Waves, bubbles, and wake structures in liquid-gas flow past a cylinder

The interaction of free surface flow with solid bodies is ubiquitous in offshore structures. Motivated by this, in our numerical study, we consider a canonical setup involving a stationary circular cylinder in liquid-gas flow. The cylinder is immersed in the flowing liquid but kept close to the liquid-gas interface. In the unperturbed state, the liquid-gas interface spanning the horizontal direction is flat, and the flow profile within the liquid is uniform, which develops an interfacial boundary layer in the gas phase.

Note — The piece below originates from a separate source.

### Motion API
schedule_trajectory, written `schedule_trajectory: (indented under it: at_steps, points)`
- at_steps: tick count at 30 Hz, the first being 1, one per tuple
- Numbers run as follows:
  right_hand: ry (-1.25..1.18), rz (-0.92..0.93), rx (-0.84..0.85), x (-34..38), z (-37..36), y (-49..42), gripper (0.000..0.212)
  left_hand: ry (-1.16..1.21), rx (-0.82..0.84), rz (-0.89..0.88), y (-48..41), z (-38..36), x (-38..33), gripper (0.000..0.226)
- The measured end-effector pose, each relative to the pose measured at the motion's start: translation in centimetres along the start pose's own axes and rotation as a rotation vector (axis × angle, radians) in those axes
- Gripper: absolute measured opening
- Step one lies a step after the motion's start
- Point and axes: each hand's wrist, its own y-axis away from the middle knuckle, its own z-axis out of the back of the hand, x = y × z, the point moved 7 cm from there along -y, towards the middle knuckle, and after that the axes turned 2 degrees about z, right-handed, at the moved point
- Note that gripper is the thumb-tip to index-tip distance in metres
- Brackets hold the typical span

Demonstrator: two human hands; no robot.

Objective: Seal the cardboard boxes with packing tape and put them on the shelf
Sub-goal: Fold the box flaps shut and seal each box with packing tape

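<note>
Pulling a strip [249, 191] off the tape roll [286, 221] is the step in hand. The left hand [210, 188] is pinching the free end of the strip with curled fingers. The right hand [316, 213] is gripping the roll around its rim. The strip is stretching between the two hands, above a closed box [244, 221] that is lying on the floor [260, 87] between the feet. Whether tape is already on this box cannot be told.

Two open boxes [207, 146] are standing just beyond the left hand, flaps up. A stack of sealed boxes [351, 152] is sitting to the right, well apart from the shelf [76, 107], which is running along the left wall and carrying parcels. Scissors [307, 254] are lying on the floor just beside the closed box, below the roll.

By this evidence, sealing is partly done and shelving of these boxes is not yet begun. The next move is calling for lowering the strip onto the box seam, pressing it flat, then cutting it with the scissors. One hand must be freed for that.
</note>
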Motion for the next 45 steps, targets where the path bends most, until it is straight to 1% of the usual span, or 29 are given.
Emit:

The interplay between the liquid-gas interface and flow perturbations originating from the cylinder leads to three distinct regimes of interface dynamics: interfacial waves driven by Strouhal vortices, entrainment of multi-scale gas bubbles, and the reduced deformation state. These regimes exhibit markedly different wake structures, and the transition across these regimes is regulated by the Bond number and the submergence depth of the cylinder while keeping the Reynolds and Weber numbers fixed. We pay particular attention to bubble-size spectra and breakup mechanisms in the gas entrainment regime and assess the role of Reynolds and Weber numbers. Lastly, we show that the hydrodynamic lift force acting on the cylinder can be tuned using the deformability of the nearby liquid-gas interface.